TASK. An exact, line-by-line copy is needed, beginning at the line with "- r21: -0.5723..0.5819" and ending at the last line of the listing below.

PROVIDED MATERIAL.

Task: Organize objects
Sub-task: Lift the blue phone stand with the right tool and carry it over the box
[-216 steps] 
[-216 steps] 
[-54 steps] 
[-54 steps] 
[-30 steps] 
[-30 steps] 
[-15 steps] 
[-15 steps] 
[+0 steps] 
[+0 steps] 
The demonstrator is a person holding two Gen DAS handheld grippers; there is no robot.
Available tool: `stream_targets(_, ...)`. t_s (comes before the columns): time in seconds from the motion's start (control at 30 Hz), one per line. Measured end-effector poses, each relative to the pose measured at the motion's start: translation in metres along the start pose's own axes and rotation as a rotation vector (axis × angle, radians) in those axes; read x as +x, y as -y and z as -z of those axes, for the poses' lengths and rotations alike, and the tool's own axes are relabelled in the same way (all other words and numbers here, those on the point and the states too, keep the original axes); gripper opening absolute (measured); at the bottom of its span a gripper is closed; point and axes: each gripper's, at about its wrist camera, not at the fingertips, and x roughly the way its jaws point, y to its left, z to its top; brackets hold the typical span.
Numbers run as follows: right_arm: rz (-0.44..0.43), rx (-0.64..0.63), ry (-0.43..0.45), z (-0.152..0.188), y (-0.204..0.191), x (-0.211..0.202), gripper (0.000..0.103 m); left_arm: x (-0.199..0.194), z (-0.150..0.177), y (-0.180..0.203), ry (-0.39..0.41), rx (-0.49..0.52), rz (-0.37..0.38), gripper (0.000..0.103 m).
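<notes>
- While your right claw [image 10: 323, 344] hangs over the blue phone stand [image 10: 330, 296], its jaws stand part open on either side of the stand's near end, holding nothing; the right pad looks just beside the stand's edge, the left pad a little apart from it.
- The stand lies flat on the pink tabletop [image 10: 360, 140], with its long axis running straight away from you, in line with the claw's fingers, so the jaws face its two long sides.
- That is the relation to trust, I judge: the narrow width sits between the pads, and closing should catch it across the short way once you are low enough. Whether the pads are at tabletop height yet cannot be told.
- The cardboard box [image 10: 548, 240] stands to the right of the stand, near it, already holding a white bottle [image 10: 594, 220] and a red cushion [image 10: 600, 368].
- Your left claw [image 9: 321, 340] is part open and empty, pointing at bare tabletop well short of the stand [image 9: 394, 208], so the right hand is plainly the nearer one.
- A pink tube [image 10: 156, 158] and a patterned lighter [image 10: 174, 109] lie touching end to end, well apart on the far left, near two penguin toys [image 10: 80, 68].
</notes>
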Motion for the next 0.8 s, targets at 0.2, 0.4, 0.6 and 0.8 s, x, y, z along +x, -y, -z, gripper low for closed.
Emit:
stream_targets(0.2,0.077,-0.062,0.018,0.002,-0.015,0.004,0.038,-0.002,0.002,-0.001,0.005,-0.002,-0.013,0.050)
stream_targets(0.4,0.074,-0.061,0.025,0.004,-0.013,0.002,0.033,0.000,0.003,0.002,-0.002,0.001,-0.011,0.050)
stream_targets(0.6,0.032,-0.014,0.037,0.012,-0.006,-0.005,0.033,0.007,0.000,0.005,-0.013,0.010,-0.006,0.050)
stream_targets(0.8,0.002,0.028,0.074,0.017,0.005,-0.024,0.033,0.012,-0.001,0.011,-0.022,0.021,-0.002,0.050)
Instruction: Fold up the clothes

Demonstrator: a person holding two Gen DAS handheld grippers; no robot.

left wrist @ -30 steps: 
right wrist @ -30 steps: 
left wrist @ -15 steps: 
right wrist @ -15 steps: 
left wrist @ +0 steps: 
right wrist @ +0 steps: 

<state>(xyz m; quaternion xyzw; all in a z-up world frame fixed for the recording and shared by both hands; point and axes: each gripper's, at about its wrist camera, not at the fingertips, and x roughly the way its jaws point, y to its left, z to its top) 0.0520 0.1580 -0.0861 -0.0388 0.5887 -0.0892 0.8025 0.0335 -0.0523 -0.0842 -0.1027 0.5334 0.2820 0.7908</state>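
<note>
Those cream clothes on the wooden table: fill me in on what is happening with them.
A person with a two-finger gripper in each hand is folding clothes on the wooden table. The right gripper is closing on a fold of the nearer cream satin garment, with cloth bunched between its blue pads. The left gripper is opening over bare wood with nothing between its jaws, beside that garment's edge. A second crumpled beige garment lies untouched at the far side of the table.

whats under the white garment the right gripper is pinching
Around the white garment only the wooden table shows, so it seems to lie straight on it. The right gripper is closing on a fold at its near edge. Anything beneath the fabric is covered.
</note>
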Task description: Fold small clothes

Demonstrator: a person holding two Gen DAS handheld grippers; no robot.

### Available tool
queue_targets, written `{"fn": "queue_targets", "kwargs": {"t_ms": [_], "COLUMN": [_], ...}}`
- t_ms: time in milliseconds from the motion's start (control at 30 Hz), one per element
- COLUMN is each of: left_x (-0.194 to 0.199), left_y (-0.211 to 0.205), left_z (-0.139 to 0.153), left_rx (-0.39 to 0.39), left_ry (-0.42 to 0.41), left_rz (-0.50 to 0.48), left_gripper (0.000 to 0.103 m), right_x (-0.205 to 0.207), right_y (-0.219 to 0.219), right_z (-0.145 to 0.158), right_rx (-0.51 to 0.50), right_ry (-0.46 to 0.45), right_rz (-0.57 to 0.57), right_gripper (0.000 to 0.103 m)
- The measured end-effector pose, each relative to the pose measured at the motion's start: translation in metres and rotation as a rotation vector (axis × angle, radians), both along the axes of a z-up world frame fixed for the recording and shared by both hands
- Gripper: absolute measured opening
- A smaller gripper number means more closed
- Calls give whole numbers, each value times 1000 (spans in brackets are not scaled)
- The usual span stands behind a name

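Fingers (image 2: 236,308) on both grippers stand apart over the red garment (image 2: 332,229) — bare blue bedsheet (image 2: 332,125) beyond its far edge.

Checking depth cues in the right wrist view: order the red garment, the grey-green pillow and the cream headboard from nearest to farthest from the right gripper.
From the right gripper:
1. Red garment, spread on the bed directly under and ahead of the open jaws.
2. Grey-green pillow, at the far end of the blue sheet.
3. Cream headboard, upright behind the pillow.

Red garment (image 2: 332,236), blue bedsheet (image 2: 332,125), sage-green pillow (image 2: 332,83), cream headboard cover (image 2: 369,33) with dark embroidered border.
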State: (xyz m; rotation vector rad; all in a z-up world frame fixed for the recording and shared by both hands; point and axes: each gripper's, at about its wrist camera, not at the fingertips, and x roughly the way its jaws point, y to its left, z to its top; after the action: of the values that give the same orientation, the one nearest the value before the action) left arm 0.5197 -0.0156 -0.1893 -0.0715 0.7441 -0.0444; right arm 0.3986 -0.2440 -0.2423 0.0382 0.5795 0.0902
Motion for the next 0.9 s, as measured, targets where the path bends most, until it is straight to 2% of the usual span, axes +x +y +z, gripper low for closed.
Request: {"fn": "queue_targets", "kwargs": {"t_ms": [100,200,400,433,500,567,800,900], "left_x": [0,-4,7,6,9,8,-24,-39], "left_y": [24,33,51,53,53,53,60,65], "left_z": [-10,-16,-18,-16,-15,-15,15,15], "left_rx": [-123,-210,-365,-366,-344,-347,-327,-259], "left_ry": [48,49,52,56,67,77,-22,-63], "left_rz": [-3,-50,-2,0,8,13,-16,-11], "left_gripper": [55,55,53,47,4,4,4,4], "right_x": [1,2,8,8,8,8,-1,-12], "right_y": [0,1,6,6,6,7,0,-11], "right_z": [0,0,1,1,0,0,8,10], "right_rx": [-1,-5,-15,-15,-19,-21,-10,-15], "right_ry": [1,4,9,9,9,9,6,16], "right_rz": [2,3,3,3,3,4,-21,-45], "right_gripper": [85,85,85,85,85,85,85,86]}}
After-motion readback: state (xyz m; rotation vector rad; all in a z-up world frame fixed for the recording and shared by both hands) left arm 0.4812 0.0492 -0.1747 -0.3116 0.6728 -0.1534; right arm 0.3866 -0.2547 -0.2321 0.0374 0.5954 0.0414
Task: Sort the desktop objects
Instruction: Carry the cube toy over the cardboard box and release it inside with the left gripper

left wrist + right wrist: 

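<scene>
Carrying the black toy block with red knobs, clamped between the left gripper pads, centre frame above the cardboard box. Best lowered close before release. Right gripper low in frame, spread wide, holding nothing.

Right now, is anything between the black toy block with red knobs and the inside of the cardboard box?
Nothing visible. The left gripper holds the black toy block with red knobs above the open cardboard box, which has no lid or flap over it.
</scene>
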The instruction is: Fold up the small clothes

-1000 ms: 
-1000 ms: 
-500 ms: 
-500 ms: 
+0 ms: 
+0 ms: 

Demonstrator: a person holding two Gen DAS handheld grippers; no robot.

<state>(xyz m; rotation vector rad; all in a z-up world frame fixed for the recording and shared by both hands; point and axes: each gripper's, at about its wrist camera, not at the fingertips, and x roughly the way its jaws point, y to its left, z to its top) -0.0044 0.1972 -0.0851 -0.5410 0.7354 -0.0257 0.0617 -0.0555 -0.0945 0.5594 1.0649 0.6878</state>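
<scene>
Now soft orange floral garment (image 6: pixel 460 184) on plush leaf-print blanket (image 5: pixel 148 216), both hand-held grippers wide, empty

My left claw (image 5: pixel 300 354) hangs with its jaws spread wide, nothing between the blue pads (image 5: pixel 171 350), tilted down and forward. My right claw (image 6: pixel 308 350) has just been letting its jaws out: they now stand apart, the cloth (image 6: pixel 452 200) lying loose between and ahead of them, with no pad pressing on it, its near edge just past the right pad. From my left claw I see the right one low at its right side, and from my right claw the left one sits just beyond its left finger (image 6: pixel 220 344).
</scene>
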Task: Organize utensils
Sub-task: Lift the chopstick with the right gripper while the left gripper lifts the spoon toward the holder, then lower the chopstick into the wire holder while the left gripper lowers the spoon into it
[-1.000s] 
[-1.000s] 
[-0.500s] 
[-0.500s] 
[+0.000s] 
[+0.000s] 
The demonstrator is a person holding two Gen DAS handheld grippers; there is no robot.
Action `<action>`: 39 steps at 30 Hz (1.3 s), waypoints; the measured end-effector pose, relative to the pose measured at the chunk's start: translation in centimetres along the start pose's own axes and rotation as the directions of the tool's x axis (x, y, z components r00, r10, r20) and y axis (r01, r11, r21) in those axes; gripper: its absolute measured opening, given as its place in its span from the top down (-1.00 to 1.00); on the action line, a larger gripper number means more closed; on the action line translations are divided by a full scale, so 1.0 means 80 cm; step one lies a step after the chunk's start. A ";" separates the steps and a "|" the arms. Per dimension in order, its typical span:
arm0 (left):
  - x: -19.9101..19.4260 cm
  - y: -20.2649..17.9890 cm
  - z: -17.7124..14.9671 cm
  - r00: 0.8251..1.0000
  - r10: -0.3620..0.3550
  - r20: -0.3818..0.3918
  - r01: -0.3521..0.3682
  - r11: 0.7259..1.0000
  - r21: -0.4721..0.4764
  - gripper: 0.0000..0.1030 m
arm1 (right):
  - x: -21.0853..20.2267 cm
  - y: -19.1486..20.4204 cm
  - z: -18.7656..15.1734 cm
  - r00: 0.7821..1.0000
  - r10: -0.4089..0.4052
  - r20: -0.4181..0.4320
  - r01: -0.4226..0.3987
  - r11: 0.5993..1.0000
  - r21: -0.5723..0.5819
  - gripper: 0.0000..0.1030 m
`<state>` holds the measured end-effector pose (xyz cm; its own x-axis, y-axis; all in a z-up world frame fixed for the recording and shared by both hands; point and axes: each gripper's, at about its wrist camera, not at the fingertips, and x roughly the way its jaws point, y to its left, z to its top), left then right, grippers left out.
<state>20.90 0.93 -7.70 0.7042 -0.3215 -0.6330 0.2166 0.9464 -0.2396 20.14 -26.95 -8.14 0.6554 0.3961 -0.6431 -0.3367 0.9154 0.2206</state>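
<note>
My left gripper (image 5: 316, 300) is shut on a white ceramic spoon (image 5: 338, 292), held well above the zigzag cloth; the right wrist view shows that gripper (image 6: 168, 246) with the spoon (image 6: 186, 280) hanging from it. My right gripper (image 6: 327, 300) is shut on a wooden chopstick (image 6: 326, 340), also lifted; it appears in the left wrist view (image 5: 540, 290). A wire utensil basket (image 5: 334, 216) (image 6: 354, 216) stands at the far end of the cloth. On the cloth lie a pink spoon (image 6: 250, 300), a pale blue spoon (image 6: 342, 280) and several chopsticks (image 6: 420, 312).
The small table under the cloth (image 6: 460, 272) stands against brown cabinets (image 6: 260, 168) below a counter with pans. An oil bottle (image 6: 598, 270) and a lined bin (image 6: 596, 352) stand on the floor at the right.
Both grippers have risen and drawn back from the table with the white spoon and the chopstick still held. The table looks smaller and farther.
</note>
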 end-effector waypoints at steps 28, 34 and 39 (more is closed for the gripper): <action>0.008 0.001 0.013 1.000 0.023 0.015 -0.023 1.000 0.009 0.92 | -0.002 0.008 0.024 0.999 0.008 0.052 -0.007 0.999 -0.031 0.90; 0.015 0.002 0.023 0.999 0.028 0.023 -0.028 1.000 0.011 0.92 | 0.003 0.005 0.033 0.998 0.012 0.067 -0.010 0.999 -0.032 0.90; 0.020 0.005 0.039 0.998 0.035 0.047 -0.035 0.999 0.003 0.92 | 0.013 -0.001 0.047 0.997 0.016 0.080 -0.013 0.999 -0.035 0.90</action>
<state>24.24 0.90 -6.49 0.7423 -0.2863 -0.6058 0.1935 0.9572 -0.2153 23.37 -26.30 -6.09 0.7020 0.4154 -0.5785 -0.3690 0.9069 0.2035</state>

FINISHED EXERCISE.
  - r21: -0.5723..0.5819
  - gripper: 0.0000..0.1030 m
`<state>` holds the measured end-effector pose (xyz cm; its own x-axis, y-axis; all in a z-up world frame fixed for the recording and shared by both hands; point and axes: each gripper's, at about its wrist camera, not at the fingertips, and x roughly the way its jaws point, y to its left, z to its top), left then right, grippers left out.
<state>20.90 0.93 -7.70 0.7042 -0.3215 -0.6330 0.2166 0.9464 -0.2396 20.14 -26.95 -8.14 0.6554 0.3961 -0.6431 -0.3367 0.9154 0.2206</state>
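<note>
My left gripper (image 5: 316, 300) is shut on a white ceramic spoon (image 5: 338, 292), held well above the zigzag cloth; the right wrist view shows that gripper (image 6: 168, 246) with the spoon (image 6: 186, 280) hanging from it. My right gripper (image 6: 327, 300) is shut on a wooden chopstick (image 6: 326, 340), also lifted; it appears in the left wrist view (image 5: 540, 290). A wire utensil basket (image 5: 334, 216) (image 6: 354, 216) stands at the far end of the cloth. On the cloth lie a pink spoon (image 6: 250, 300), a pale blue spoon (image 6: 342, 280) and several chopsticks (image 6: 420, 312).
The small table under the cloth (image 6: 460, 272) stands against brown cabinets (image 6: 260, 168) below a counter with pans. An oil bottle (image 6: 598, 270) and a lined bin (image 6: 596, 352) stand on the floor at the right.
Both grippers have risen and drawn back from the table with the white spoon and the chopstick still held. The table looks smaller and farther.
</note>
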 end-effector waypoints at steps 28, 34 and 39 (more is closed for the gripper): <action>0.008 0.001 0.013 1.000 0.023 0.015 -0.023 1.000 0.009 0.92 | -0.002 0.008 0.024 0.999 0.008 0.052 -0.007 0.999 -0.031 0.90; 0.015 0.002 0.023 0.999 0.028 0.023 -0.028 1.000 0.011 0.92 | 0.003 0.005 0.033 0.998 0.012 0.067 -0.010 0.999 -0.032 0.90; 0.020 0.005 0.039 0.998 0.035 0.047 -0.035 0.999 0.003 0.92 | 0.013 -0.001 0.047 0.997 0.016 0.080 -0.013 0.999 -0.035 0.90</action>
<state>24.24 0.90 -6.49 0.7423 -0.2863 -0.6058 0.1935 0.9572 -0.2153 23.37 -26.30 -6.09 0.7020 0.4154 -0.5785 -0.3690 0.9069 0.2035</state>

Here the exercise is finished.